Ab dem 10. September gilt die verlängerte und ergänzte Corona-Arbeitsschutzverordnung. Neu sind insbesondere Maßnahmen, mit denen die Impfquote gesteigert werden soll: So dürfen Arbeitnehmer während der Arbeitszeit zur Impfung gehen. Laut der Verordnung sollen Arbeitgeber Beschäftigte zudem über die Risiken einer COVID-19-Erkrankung informieren und Betriebsärzte bei betrieblichen Impfangeboten unterstützen.

Regelmäßige Testangebote bleiben.

Folgende Arbeitsschutzregeln bestehen weiter:

  • Arbeitgeber müssen allen Mitarbeitenden in Präsenz in ihren Betrieben weiter mindestens zweimal pro Woche Schnell- oder Selbsttests anbieten.
  • Wie bisher sind betriebliche Hygienepläne zu erstellen, zu aktualisieren und umzusetzen Hierzu sind die SARS-CoV-2-Arbeitsschutzregeln und die Praxishilfen der Unfallversicherungsträger heranzuziehen.
  • Arbeitgeber müssen mindestens medizinische Gesichtsmasken zur Verfügung stellen, sofern andere Maßnahmen keinen ausreichenden Schutz gewähren.
  • Auch während der Pausenzeiten und in Pausenbereichen muss der Infektionsschutz gewährleistet bleiben.
  • Betriebsbedingte Kontakte und die gleichzeitige Nutzung von Räumen durch mehrere Personen müssen weiterhin auf das notwendige Minimum reduziert bleiben. Dazu kann auch Home-Office einen wichtigen Beitrag leisten, so das Bundearbeitsministerium

Impfstatus: Gibt es eine Auskunftspflicht der Beschäftigten?

Impfstatus am Arbeitsplatz?

Grundsätzlich unterscheidet die SARS-CoV-2-Arbeitsschutzverordnung nicht zwischen geimpften und nicht geimpften Beschäftigten. Der Arbeitgeber kann einen ihm bekannten Impf- oder Genesungsstatus der Beschäftigten bei der Festlegung der erforderlichen Schutzmaßnahmen aber berücksichtigen.

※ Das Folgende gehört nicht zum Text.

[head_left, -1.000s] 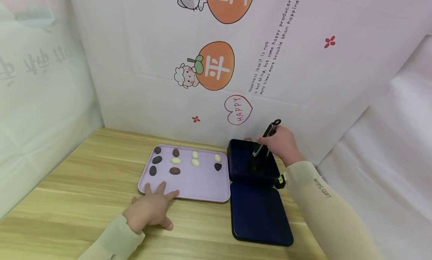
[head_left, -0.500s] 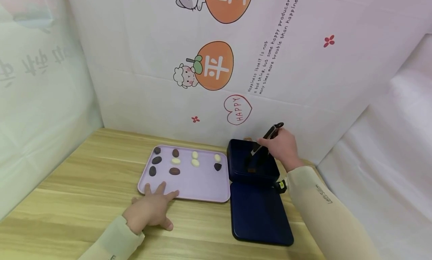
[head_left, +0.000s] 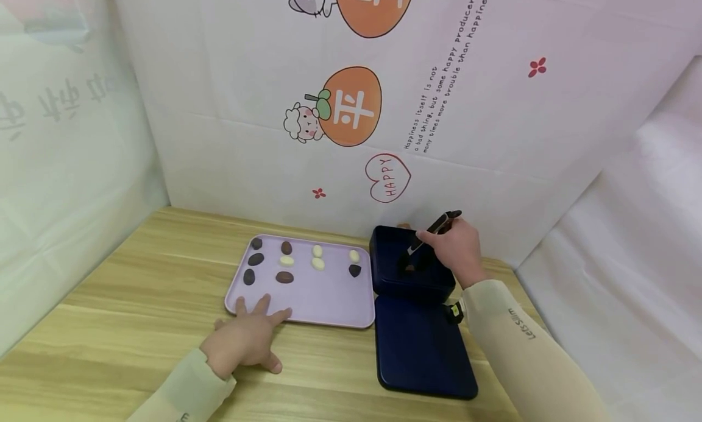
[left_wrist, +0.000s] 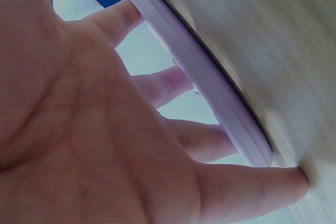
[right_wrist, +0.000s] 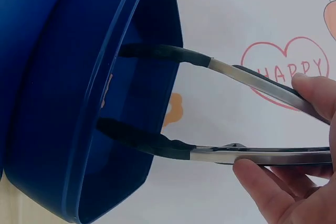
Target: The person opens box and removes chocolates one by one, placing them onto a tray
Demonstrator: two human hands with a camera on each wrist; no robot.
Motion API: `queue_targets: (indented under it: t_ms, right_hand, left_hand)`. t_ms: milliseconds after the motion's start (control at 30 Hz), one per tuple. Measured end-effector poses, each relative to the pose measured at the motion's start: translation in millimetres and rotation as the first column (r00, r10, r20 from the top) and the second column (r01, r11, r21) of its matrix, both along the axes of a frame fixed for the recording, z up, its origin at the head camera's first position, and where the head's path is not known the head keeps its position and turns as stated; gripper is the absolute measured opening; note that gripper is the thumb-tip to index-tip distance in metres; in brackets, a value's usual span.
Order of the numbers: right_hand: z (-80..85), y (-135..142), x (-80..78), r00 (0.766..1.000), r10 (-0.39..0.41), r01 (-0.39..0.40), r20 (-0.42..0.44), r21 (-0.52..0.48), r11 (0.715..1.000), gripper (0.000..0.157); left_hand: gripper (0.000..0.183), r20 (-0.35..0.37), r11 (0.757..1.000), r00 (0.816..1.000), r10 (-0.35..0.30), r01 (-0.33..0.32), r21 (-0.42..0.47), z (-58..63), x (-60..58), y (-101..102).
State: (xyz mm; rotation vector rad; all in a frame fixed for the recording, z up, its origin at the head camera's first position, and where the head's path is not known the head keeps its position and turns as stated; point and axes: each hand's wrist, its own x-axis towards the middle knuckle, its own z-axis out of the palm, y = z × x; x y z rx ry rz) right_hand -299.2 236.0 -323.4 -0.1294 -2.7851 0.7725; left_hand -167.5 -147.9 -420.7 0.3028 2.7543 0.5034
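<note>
In the head view my right hand (head_left: pixel 459 251) grips a pair of tongs (head_left: pixel 419 244) that slants down into a navy box (head_left: pixel 408 288). The right wrist view shows the tongs' black tips (right_wrist: pixel 123 132) spread apart inside the box, a small brown piece (right_wrist: pixel 106 90) lying between them. My left hand (head_left: pixel 244 340) is spread wide, fingertips at the near rim of a lilac tray (head_left: pixel 329 303); its little finger (left_wrist: pixel 252 187) reaches past the tray's corner. Egg-shaped pieces lie in loose columns on the tray, some dark (head_left: pixel 255 259), some brown (head_left: pixel 284 277), some cream (head_left: pixel 318 264).
A navy lid (head_left: pixel 425 349) lies flat in front of the box, close to the tray's right side. Behind stands a white printed backdrop (head_left: pixel 247 166), right along the far edge of the wooden table (head_left: pixel 109 300). White cloth (head_left: pixel 631 239) hangs at the right.
My right hand has come slightly lower and the tongs lean over more, their tips further left in the box. The brown piece now shows by the tips. The left hand has stayed still.
</note>
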Motion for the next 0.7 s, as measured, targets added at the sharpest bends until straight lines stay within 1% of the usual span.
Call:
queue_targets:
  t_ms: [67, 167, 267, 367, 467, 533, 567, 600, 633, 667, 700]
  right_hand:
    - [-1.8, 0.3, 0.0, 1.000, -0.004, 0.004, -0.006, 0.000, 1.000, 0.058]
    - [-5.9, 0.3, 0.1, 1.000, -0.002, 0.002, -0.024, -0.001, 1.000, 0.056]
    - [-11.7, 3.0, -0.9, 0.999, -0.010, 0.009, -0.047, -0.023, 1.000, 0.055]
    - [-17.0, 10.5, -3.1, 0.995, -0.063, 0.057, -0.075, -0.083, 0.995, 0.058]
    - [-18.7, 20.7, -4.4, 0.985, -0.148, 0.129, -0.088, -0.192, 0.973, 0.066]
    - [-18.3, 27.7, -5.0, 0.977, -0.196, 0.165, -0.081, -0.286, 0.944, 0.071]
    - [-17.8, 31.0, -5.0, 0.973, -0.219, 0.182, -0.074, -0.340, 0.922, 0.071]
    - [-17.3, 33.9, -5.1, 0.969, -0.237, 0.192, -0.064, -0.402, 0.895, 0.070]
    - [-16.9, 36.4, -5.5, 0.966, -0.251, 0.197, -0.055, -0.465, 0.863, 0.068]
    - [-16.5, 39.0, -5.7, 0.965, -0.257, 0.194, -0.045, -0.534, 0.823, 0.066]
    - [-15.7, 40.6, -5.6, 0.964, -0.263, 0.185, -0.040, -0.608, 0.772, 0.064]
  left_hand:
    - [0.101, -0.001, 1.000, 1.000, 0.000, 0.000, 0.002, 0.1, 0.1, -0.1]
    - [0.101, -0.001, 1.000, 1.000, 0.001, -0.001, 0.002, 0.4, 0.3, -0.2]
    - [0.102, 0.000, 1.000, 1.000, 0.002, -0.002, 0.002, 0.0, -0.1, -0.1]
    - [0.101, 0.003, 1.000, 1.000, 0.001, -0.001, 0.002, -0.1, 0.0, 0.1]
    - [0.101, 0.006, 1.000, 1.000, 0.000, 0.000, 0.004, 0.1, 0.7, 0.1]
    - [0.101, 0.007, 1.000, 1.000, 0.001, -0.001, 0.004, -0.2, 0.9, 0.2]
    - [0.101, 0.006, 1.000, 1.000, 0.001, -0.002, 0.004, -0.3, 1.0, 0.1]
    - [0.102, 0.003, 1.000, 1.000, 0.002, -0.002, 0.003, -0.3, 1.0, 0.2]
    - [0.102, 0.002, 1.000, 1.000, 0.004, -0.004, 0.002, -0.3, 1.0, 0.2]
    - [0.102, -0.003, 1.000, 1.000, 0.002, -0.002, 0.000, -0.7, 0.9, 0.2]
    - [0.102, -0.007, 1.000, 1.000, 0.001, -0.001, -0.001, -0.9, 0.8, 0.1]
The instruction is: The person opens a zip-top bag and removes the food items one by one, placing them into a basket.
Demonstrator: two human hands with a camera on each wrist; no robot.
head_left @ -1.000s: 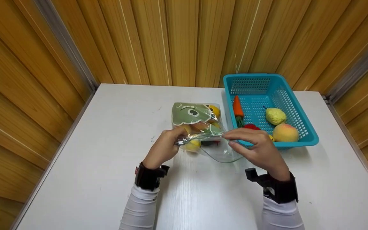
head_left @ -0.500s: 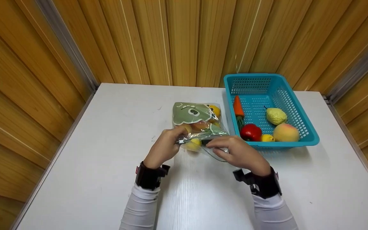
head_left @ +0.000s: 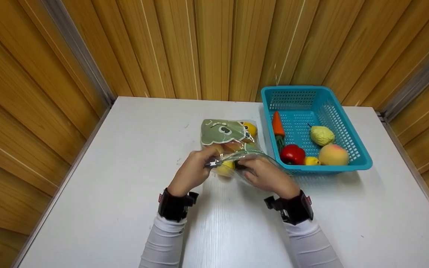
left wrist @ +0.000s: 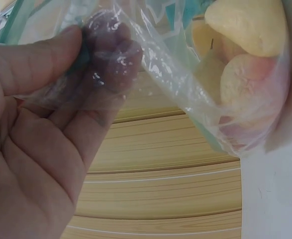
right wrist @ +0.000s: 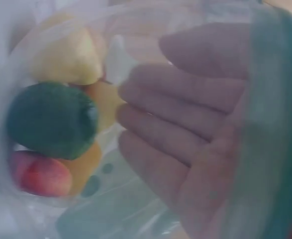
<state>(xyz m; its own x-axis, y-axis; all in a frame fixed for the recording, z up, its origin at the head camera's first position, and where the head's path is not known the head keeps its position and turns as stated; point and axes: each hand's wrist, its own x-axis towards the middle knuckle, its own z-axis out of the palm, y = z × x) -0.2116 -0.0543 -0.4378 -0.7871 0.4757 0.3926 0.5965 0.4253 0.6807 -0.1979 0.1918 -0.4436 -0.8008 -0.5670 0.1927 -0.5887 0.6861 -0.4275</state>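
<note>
A clear zip bag [head_left: 218, 134] with a green cartoon print lies on the white table, holding several toy fruits. My left hand [head_left: 192, 172] pinches its mouth at the near left; in the left wrist view the plastic [left wrist: 150, 55] runs between thumb and fingers. My right hand [head_left: 270, 178] is inside the mouth. Seen through the plastic in the right wrist view, its fingers [right wrist: 160, 117] are nearly straight and hold nothing. They point toward a dark green round fruit [right wrist: 53, 119], a yellow fruit [right wrist: 68, 55] and a reddish one [right wrist: 45, 175]. A green seal strip [right wrist: 267, 124] crosses near the wrist.
Right of the bag stands a blue plastic basket [head_left: 363, 162]. In it lie a carrot [head_left: 277, 124], a red bell pepper [head_left: 292, 154], a lemon [head_left: 312, 160], a peach [head_left: 333, 155] and a pale yellow-green pear [head_left: 321, 135]. Wood-patterned panels [head_left: 214, 48] enclose the table.
My right hand has let go of the bag's right edge and moved left and into its mouth, uncovering the red pepper in the basket. The left hand keeps its hold.
</note>
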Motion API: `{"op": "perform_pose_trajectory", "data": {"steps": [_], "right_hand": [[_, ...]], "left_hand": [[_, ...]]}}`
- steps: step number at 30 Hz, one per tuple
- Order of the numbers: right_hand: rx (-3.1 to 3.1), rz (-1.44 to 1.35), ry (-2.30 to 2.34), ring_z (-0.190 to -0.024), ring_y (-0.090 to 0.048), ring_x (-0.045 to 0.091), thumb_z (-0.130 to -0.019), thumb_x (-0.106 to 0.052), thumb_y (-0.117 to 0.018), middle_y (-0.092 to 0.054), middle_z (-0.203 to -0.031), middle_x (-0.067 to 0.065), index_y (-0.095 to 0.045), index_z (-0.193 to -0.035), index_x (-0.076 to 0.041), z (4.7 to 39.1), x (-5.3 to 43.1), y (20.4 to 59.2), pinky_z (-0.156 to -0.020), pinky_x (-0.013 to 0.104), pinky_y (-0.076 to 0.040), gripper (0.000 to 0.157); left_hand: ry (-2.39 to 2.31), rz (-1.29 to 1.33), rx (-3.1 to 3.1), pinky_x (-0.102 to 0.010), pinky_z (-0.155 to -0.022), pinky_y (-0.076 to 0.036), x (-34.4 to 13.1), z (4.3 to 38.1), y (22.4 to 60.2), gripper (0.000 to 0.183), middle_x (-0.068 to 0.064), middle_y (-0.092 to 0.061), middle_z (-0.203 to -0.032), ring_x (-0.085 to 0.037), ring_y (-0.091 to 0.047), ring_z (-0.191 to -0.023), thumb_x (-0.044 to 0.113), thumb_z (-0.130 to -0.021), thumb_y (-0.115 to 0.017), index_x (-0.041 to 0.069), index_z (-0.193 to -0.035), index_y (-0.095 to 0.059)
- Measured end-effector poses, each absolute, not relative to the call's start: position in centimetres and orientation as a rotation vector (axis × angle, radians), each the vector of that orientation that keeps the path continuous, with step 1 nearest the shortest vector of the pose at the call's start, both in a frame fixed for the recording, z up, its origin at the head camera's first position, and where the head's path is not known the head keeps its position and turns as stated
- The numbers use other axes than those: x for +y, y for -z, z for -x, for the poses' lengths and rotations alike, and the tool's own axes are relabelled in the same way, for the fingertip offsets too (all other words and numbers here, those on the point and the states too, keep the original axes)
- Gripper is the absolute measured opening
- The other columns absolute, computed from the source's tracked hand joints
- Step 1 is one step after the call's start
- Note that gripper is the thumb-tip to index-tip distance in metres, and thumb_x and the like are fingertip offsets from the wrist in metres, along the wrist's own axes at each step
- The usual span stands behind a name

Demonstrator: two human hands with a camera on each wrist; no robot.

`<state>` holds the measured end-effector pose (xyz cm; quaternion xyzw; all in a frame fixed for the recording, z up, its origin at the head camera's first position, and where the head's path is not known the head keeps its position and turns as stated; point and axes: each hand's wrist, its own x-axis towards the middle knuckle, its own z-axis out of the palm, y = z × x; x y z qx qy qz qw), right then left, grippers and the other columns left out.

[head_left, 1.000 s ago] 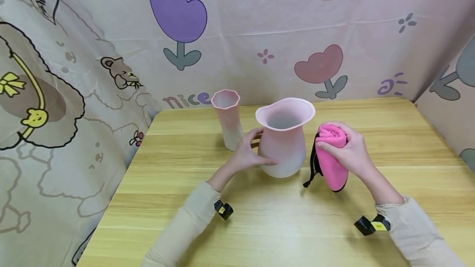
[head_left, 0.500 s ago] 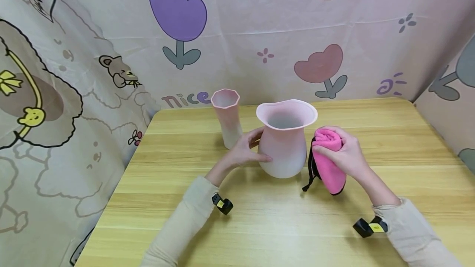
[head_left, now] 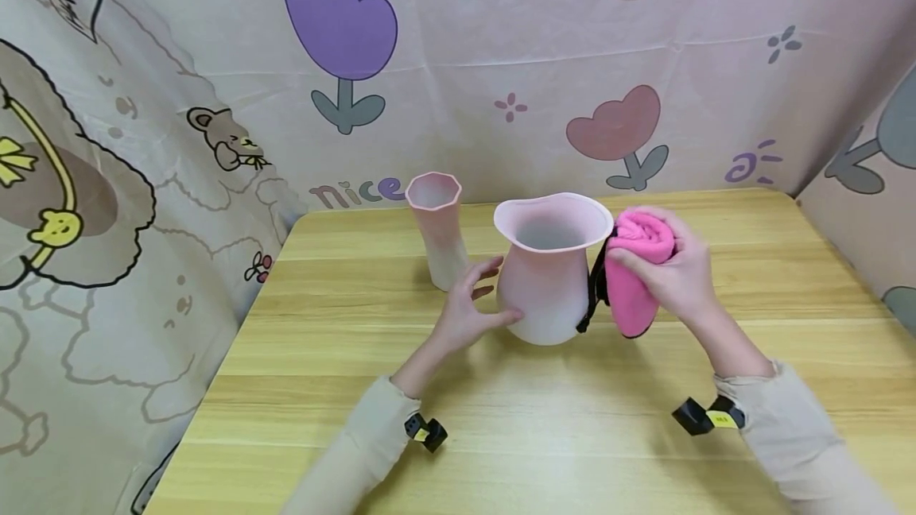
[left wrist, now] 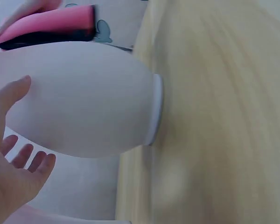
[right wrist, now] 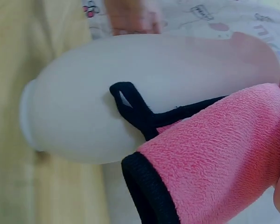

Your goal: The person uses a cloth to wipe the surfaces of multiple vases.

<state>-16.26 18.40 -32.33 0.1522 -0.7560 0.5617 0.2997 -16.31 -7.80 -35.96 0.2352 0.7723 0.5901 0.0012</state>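
A wide pink-and-white vase (head_left: 545, 284) with a flared rim stands upright on the wooden table. My left hand (head_left: 465, 312) is at its left side, fingers spread and relaxed. In the left wrist view the thumb (left wrist: 16, 91) lies against or just before the vase wall, while the other fingers are apart from it. My right hand (head_left: 683, 272) grips a rolled pink towel (head_left: 633, 292) with black edging, raised beside the vase's right side. The towel's black hanging loop (right wrist: 130, 105) dangles in front of the vase; whether it touches is unclear.
Behind my left hand a slim pink-and-white vase (head_left: 442, 241) with an angular rim stands upright. The wooden table (head_left: 322, 356) ends at the back against a printed cloth (head_left: 458, 102), which also hangs along the left side.
The pink towel dipped slightly, then rose in my right hand, closer to the wide vase. My left hand's fingers have spread away from that vase, which has barely moved.
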Motion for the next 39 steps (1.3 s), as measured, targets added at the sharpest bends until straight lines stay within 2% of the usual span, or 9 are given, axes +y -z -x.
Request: {"op": "perform_pose_trajectory", "data": {"steps": [4, 7, 11, 13, 19, 21, 28, 34, 39], "right_hand": [[-1.888, -0.458, -1.498, -0.084, -0.058, 0.006, -0.058, 0.014, -0.076, -0.064, -0.094, -0.012, -0.059, -0.104, 0.010, 16.6, 18.4, 31.3, -0.074, 0.013, -0.047, 0.049], [-1.883, -0.452, -1.535, -0.083, -0.058, 0.007, -0.059, 0.013, -0.077, -0.065, -0.093, -0.011, -0.061, -0.103, 0.006, 16.7, 18.3, 31.1, -0.072, 0.013, -0.047, 0.047], [-1.928, -0.434, -1.589, -0.083, -0.058, 0.007, -0.059, 0.019, -0.073, -0.065, -0.093, -0.011, -0.064, -0.103, 0.000, 16.7, 18.2, 31.5, -0.070, 0.013, -0.048, 0.049], [-1.992, -0.444, -1.585, -0.083, -0.058, 0.005, -0.059, 0.019, -0.073, -0.064, -0.093, -0.014, -0.062, -0.104, 0.002, 16.7, 18.1, 31.8, -0.070, 0.012, -0.048, 0.049], [-2.268, -0.479, -1.543, -0.085, -0.057, 0.002, -0.067, 0.003, -0.077, -0.060, -0.095, -0.020, -0.058, -0.113, 0.000, 16.8, 17.8, 33.2, -0.068, 0.012, -0.048, 0.050], [-2.331, -0.464, -1.520, -0.084, -0.056, 0.002, -0.069, -0.002, -0.077, -0.060, -0.095, -0.016, -0.058, -0.114, -0.003, 16.7, 18.0, 33.6, -0.066, 0.012, -0.048, 0.049], [-2.511, -0.495, -1.384, -0.090, -0.053, -0.010, -0.072, -0.009, -0.076, -0.064, -0.106, 0.011, -0.057, -0.116, -0.005, 16.9, 19.3, 36.4, -0.072, 0.008, -0.045, 0.048], [-2.613, -0.504, -1.335, -0.093, -0.048, -0.011, -0.075, -0.017, -0.074, -0.062, -0.109, 0.014, -0.055, -0.117, -0.002, 16.7, 20.0, 38.9, -0.077, 0.006, -0.042, 0.048], [-2.652, -0.564, -1.342, -0.099, -0.054, 0.005, -0.077, -0.023, -0.073, -0.062, -0.107, 0.010, -0.056, -0.115, -0.002, 16.8, 20.4, 40.0, -0.083, 0.011, -0.043, 0.046]], "left_hand": [[-1.836, -0.725, 2.431, -0.048, -0.093, -0.043, -7.7, 16.0, 36.4, 0.069, -0.021, -0.043, -0.129, -0.035, -0.043, -0.117, -0.001, -0.069, -0.076, -0.005, -0.129, -0.041], [-1.846, -0.726, 2.415, -0.048, -0.093, -0.043, -7.7, 16.0, 36.6, 0.070, -0.021, -0.042, -0.130, -0.036, -0.042, -0.117, -0.002, -0.069, -0.075, -0.005, -0.130, -0.040], [-1.842, -0.727, 2.417, -0.048, -0.093, -0.043, -7.8, 16.0, 36.7, 0.071, -0.020, -0.043, -0.131, -0.036, -0.042, -0.118, -0.002, -0.069, -0.075, -0.005, -0.130, -0.039], [-1.839, -0.727, 2.420, -0.047, -0.093, -0.043, -7.8, 16.0, 36.7, 0.071, -0.020, -0.043, -0.131, -0.035, -0.042, -0.118, -0.002, -0.069, -0.075, -0.004, -0.130, -0.039], [-1.854, -0.719, 2.398, -0.046, -0.093, -0.043, -7.8, 16.3, 37.4, 0.072, -0.018, -0.042, -0.133, -0.033, -0.041, -0.119, -0.002, -0.070, -0.075, -0.003, -0.131, -0.039], [-1.866, -0.717, 2.400, -0.043, -0.093, -0.044, -7.9, 16.8, 38.3, 0.072, -0.015, -0.042, -0.133, -0.030, -0.042, -0.119, 0.000, -0.069, -0.076, 0.001, -0.132, -0.040], [-1.860, -0.739, 2.446, -0.035, -0.091, -0.047, -7.9, 17.6, 40.0, 0.073, -0.006, -0.044, -0.132, -0.023, -0.045, -0.117, 0.009, -0.069, -0.078, 0.010, -0.132, -0.042], [-1.821, -0.699, 2.446, -0.034, -0.091, -0.046, -8.0, 17.6, 39.7, 0.073, -0.004, -0.044, -0.132, -0.024, -0.044, -0.118, 0.010, -0.070, -0.078, 0.012, -0.133, -0.041], [-1.817, -0.696, 2.419, -0.042, -0.092, -0.045, -7.9, 16.7, 38.0, 0.071, -0.013, -0.042, -0.132, -0.031, -0.043, -0.118, 0.004, -0.071, -0.076, 0.004, -0.132, -0.040]]}}
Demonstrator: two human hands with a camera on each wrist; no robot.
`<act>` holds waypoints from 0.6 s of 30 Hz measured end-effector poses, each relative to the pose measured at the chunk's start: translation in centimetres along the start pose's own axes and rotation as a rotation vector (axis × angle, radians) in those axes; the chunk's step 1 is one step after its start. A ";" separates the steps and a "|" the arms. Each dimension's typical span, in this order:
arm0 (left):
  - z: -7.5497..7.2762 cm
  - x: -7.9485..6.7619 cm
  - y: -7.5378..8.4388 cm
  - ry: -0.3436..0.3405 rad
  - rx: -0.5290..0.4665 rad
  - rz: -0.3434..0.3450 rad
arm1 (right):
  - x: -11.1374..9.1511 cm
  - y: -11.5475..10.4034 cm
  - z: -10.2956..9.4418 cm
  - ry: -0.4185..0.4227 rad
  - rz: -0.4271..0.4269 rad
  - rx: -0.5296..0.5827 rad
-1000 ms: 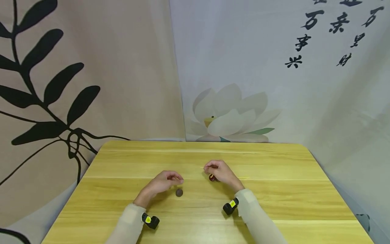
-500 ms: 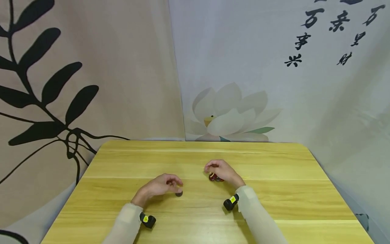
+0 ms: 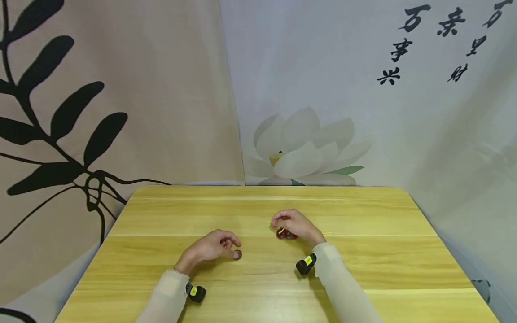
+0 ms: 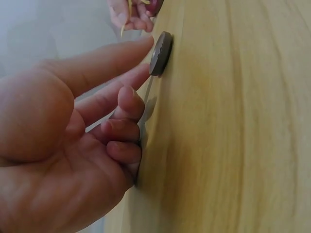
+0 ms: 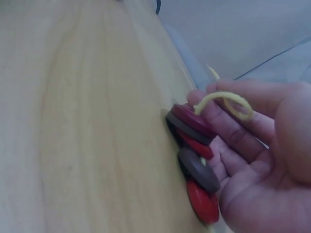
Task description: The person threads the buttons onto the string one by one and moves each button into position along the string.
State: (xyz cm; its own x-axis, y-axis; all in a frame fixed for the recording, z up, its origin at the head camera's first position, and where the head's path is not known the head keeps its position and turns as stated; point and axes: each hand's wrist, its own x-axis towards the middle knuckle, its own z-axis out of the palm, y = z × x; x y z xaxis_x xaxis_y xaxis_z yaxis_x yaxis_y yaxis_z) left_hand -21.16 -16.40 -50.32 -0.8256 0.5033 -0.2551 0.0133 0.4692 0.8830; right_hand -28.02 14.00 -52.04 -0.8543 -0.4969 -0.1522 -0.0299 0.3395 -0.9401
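Observation:
A brown disc-shaped bead lies on the wooden table, just beyond my left thumb and index fingertips. My left hand has its thumb tip at the bead's edge, the index finger apart from it in the head view, and the other fingers bent. Farther right, my right hand pinches a yellow string near its end. That string runs through several flat red, maroon and brown beads, which sit on the table under the right hand. The string's other end shows past the right wrist.
Behind the table's far edge hang pale cloths, one printed with a dark leafy plant, the other with a lotus and black characters. Black cameras with yellow stickers are strapped to the left wrist and right wrist.
My left thumb has come down from above the brown bead to its edge. The right hand keeps its pinch on the string almost in place. The head view has shifted slightly.

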 end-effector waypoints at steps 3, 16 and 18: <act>0.1 0.1 0.0 0.005 0.010 0.005 | 0.0 0.0 -0.1 -0.002 -0.002 0.002; 0.5 0.0 -0.1 0.040 0.036 -0.014 | -0.1 -0.1 0.0 -0.002 0.001 0.001; 0.5 0.0 -0.1 0.044 0.032 -0.012 | -0.1 0.0 0.0 -0.003 -0.003 0.014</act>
State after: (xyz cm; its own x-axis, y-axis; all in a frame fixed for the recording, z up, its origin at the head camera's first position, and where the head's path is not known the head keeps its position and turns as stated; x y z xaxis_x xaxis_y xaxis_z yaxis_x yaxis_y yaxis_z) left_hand -20.91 -16.09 -50.55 -0.8497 0.4654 -0.2477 0.0203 0.4983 0.8668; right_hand -27.99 14.07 -52.06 -0.8528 -0.5001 -0.1505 -0.0248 0.3268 -0.9448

Gibt es eine Auskunftspflicht der Beschäftigten? Nicht in der Corona-Arbeitsschutzverordnung. Allerdings ist beschlossen, dies im Infektionsschutzgesetz neu zu regeln. Geplant ist, dass eine Auskunftspflicht über den Status als Geimpfter oder Genesener künftig in Schulen, Kitas und Pflegeheimen gelten soll. Bislang kann der Impfstatus lediglich im medizinischen Bereich bei Personal mit Kontakt zu Kranken abgefragt werden. Was genau jetzt neu geregelt wird, ist noch unklar, einen Formulierungsvorschlag der Impfabfrage im Infektionsschutzgesetz gibt es bislang nicht (Stand: 08.09.2021). Entscheiden muss über Änderungen im Infektionsschutzgesetz der Bundestag.

Bis wann gilt die Arbeitsschutzverordnung?

In Kraft tritt die verlängerte und ergänzte Corona-Arbeitsschutzverordnung am 10. September 2021. Sie ist an die Dauer der epidemischen Lage gekoppelt und gilt damit (vorerst) bis einschließlich 24. November 2021.